■ YOUR INSTRUCTIONS
Set the records down once more so that they match the source word for word.

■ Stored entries

......

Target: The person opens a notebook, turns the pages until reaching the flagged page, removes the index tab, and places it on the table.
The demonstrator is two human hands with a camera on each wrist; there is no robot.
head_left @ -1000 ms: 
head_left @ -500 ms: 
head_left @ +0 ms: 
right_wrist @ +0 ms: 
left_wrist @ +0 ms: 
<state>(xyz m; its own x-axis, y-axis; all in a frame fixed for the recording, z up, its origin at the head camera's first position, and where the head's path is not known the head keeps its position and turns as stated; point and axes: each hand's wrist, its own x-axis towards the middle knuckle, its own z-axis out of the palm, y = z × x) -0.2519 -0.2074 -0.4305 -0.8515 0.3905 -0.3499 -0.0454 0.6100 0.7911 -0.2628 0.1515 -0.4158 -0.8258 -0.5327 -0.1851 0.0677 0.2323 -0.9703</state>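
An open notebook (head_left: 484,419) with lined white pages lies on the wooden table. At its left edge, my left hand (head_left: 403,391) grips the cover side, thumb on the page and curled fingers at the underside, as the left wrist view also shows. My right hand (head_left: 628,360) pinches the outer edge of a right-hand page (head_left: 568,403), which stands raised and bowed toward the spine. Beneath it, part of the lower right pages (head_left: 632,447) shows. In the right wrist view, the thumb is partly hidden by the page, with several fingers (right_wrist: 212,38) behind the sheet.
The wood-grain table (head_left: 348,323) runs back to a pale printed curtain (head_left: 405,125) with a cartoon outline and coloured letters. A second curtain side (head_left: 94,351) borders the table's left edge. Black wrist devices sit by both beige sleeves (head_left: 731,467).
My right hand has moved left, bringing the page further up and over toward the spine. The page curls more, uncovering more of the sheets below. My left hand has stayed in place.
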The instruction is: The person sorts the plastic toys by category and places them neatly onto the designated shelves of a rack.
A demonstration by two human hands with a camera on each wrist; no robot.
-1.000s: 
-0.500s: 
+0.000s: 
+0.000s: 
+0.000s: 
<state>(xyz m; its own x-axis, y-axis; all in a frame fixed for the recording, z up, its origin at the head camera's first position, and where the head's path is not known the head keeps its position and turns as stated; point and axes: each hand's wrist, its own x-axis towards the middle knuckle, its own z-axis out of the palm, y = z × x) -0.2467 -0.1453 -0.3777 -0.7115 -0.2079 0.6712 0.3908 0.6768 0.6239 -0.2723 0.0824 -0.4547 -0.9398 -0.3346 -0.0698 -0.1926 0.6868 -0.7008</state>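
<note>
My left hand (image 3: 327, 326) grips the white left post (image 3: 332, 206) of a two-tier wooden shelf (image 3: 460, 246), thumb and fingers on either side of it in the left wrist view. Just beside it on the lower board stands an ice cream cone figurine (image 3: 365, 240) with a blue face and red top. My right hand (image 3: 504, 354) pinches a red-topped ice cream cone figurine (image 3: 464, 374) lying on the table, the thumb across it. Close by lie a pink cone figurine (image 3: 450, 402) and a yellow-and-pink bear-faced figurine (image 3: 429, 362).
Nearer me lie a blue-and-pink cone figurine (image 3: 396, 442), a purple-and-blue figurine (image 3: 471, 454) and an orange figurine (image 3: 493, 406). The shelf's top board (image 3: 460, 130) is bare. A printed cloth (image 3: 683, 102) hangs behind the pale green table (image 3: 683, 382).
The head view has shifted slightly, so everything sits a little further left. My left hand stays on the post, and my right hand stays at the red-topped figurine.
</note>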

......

■ ANSWER BOX
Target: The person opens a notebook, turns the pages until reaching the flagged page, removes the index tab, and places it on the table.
The demonstrator is two human hands with a camera on each wrist; there is no robot.
head_left @ -1000 ms: 
head_left @ -500 ms: 
head_left @ +0 ms: 
right_wrist @ +0 ms: 
left_wrist @ +0 ms: 
<state>(xyz m; its own x-axis, y-axis; all in a frame fixed for the recording, z up, its origin at the head camera's first position, and where the head's path is not known the head keeps its position and turns as stated; point and axes: each hand's wrist, its own x-axis towards the middle knuckle, its own z-axis out of the palm, y = z × x) -0.2519 -0.2074 -0.4305 -0.8515 0.3905 -0.3499 -0.0454 0.6100 0.7911 -0.2628 0.1515 -0.4158 -0.8258 -0.5327 -0.1851 0.0677 0.2323 -0.9703</state>
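An open notebook (head_left: 484,419) with lined white pages lies on the wooden table. At its left edge, my left hand (head_left: 403,391) grips the cover side, thumb on the page and curled fingers at the underside, as the left wrist view also shows. My right hand (head_left: 628,360) pinches the outer edge of a right-hand page (head_left: 568,403), which stands raised and bowed toward the spine. Beneath it, part of the lower right pages (head_left: 632,447) shows. In the right wrist view, the thumb is partly hidden by the page, with several fingers (right_wrist: 212,38) behind the sheet.
The wood-grain table (head_left: 348,323) runs back to a pale printed curtain (head_left: 405,125) with a cartoon outline and coloured letters. A second curtain side (head_left: 94,351) borders the table's left edge. Black wrist devices sit by both beige sleeves (head_left: 731,467).
My right hand has moved left, bringing the page further up and over toward the spine. The page curls more, uncovering more of the sheets below. My left hand has stayed in place.
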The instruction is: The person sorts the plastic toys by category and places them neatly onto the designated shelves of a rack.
A demonstration by two human hands with a camera on each wrist; no robot.
-1.000s: 
-0.500s: 
+0.000s: 
+0.000s: 
+0.000s: 
<state>(xyz m; its own x-axis, y-axis; all in a frame fixed for the recording, z up, its origin at the head camera's first position, and where the head's path is not known the head keeps its position and turns as stated; point and axes: each hand's wrist, its own x-axis towards the middle knuckle, its own z-axis out of the palm, y = z × x) -0.2467 -0.1453 -0.3777 -0.7115 -0.2079 0.6712 0.3908 0.6768 0.6239 -0.2723 0.0824 -0.4547 -0.9398 -0.3346 -0.0698 -0.1926 0.6868 -0.7008</state>
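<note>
My left hand (image 3: 327, 326) grips the white left post (image 3: 332, 206) of a two-tier wooden shelf (image 3: 460, 246), thumb and fingers on either side of it in the left wrist view. Just beside it on the lower board stands an ice cream cone figurine (image 3: 365, 240) with a blue face and red top. My right hand (image 3: 504, 354) pinches a red-topped ice cream cone figurine (image 3: 464, 374) lying on the table, the thumb across it. Close by lie a pink cone figurine (image 3: 450, 402) and a yellow-and-pink bear-faced figurine (image 3: 429, 362).
Nearer me lie a blue-and-pink cone figurine (image 3: 396, 442), a purple-and-blue figurine (image 3: 471, 454) and an orange figurine (image 3: 493, 406). The shelf's top board (image 3: 460, 130) is bare. A printed cloth (image 3: 683, 102) hangs behind the pale green table (image 3: 683, 382).
The head view has shifted slightly, so everything sits a little further left. My left hand stays on the post, and my right hand stays at the red-topped figurine.
</note>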

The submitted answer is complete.